There are two plaintiffs in this case and both of them were workers of the well-known Co-operative Bank Ltd ('CCB'). Moreover, it is important to state that the plaintiffs were the respective respondent while the defendant, in this case, was the appellant. Thereafter, one of the plaintiffs had attained RM424, 428.81 in the respective Industrial Court with regards to the wrongful dismissal on the part of CCB. Correspondingly, the second plaintiff also attempted to obtain a judgment for RM425, 412.50 to get fair results against CCB from the significant High Court because of service termination initiated by CCB[1]. These are the facts based on which this case has been initiated.

Procedural History: The financial collapse of CCB along with an intended rescue operation that has been initiated with regards to its associated depositors. Apparently, "the Central Bank under reg 9(1)(c) of the Essential (Protection of Depositors) Regulations 1986 ('the Regulations of 1986') applied to the High Court for the appointment of two receivers to manage the affairs and properties of CCB. The Regulations of 1986 were made under the Emergency (Essential Powers) Act 1979 ('the parent Act')"[2]. In this regard, the receivers who have significantly applied in the High Court for a significant ‘order of priority’ to take place so that CCB can make payments to varied individuals involved in the case[3], which have been concluded by the High Court for CCB to pay plaintiffs for (i) depositors, and (ii) charges, costs, and expenses. This made the plaintiffs appeal to the Supreme Court so that a better judgment can be attained.

Judgment Issues: The judgment issues had started with the subsidiary legislation in question. The case has turned into a complication because of changes in an existing statute and the application of new law along with its efficacy in a previously initiated case was the main area of concern.

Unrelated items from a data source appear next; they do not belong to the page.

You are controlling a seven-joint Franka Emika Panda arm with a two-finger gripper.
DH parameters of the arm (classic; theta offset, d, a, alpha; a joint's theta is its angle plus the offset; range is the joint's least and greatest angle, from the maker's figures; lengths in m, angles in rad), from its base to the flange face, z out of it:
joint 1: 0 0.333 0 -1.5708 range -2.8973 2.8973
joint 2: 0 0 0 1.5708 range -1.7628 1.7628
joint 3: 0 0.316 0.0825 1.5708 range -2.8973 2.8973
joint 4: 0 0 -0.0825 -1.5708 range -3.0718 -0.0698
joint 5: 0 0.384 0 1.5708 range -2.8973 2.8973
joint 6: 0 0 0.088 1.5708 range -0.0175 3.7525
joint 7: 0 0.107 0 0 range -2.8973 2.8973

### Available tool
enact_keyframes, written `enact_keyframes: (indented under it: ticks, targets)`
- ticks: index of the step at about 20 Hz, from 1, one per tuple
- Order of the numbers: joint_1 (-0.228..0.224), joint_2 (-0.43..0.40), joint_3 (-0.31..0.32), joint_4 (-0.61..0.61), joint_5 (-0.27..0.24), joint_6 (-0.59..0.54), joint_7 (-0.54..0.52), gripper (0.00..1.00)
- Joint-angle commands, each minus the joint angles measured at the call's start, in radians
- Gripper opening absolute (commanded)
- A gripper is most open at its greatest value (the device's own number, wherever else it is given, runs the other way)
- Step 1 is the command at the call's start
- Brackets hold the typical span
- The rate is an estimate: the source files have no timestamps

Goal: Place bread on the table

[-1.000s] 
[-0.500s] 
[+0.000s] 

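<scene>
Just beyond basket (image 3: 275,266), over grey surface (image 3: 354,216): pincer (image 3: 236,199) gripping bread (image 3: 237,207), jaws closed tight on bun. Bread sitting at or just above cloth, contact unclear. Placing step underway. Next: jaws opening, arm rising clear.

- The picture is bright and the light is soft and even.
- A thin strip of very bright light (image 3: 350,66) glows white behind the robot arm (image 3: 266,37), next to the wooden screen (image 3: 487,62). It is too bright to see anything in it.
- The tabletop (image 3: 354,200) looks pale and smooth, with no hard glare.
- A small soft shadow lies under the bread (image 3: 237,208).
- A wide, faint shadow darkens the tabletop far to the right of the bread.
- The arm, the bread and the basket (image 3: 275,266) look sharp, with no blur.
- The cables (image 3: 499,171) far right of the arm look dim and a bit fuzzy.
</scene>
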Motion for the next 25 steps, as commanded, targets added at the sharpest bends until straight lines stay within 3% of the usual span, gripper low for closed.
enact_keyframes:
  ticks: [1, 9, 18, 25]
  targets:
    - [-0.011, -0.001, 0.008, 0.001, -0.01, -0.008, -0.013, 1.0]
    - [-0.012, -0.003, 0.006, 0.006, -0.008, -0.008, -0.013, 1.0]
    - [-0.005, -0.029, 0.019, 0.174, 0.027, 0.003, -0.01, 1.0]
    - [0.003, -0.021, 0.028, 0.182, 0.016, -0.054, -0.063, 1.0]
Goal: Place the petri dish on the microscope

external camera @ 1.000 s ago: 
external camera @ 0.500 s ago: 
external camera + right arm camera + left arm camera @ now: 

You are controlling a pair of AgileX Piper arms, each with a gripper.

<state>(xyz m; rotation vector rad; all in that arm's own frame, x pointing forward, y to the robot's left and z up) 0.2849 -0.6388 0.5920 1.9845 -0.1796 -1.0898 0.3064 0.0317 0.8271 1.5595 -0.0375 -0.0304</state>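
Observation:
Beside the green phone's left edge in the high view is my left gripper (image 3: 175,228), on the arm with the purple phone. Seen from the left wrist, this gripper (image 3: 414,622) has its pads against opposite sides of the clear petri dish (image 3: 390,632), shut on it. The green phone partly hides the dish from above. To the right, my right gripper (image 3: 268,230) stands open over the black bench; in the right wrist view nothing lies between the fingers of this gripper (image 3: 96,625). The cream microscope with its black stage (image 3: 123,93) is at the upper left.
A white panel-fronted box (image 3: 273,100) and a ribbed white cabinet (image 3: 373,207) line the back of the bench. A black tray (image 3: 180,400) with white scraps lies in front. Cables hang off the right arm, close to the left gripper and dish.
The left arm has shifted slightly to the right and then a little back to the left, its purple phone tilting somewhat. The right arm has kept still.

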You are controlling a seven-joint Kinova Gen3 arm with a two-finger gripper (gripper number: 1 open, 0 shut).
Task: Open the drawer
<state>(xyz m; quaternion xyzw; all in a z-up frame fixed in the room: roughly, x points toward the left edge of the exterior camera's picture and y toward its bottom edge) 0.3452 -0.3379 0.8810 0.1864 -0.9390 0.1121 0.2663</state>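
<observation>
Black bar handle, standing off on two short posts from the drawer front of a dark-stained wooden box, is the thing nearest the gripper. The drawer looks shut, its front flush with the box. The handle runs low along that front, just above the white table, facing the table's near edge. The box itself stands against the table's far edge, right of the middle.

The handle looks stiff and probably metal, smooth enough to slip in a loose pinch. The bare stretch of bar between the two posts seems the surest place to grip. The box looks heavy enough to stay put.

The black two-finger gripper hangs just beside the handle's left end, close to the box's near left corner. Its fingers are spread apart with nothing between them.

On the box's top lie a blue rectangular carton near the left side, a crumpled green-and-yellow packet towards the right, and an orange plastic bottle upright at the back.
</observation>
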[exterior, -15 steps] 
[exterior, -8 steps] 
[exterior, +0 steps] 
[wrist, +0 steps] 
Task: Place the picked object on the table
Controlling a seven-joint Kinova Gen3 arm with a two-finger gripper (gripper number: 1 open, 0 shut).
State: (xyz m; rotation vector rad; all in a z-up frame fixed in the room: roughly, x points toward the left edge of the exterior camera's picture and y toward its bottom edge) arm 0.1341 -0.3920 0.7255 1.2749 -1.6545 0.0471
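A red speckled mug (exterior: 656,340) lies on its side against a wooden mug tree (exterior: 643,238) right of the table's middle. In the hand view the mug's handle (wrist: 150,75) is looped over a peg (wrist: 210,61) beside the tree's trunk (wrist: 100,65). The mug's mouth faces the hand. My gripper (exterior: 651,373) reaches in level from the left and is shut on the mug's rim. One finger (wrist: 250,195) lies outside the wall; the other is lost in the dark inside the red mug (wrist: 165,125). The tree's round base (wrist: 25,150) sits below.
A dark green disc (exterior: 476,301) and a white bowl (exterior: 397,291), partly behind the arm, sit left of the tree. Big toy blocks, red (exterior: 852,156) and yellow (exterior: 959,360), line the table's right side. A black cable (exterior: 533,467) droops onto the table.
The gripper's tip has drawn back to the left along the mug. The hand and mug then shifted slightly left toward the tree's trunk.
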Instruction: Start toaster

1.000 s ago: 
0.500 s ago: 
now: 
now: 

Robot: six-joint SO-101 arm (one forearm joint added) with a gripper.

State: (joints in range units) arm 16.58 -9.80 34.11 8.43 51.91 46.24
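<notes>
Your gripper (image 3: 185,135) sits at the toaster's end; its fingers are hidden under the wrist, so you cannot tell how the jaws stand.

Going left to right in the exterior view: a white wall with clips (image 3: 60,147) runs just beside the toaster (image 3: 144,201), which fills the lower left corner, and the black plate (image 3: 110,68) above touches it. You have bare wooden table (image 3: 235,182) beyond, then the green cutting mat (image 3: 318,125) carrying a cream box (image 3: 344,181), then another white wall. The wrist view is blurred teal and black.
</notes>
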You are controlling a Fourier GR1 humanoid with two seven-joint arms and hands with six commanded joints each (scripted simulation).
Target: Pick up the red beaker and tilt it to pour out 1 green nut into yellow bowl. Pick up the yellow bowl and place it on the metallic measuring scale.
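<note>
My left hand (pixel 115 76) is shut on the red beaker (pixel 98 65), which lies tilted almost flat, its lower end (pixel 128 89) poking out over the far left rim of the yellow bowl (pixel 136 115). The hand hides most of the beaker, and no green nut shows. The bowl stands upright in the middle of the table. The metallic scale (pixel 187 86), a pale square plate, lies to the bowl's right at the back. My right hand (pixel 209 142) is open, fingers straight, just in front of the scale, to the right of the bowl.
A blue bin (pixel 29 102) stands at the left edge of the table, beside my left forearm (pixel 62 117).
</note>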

Issues: The main problem in this regard was concerned about the party to whom the subsidiary legislation can be offered where two plaintiffs have brought in serious charges against the appellant. In other words, the problem was the confusion surrounding the fact if any possible ‘subsidiary legislation’ could be brought into effect with a fair conclusion despite the ‘absence of power’ offered by the Parent Act.  However, based on the ‘Interpretation Acts 1948 and 1967 ('the Interpretation Acts'), both of which made subsidiary legislation initiated before the commencement of the Parent  Act in a definite manner.[4] This can be perceived as the main issue bothering the case.

Holding: High court had substantially ruled that the case will be dismissed with the help of costs.

Rationale: The rationale of this case was to understand the way subsidiary legislation can offer fair judgment to the plaintiffs. The need was also to find if subsidiary legislation can be implemented into an impact even though the parent Act's power is missing.

Dicta: The dicta of this case were to offer fair judgment to the sufferers with questions that are raised regarding the applicability of subsidiary legislation. Precisely, the need for fair judgment was immensely important in this case.

Procedural History

Dissent: The dissent that had taken place, in this case, was regarding the law that was issued by the High Court in dismissing the entire case with costs.

Party’s Arguments: The argument initiated by the party was to ensure some definite and fairways through which their issue can be solved.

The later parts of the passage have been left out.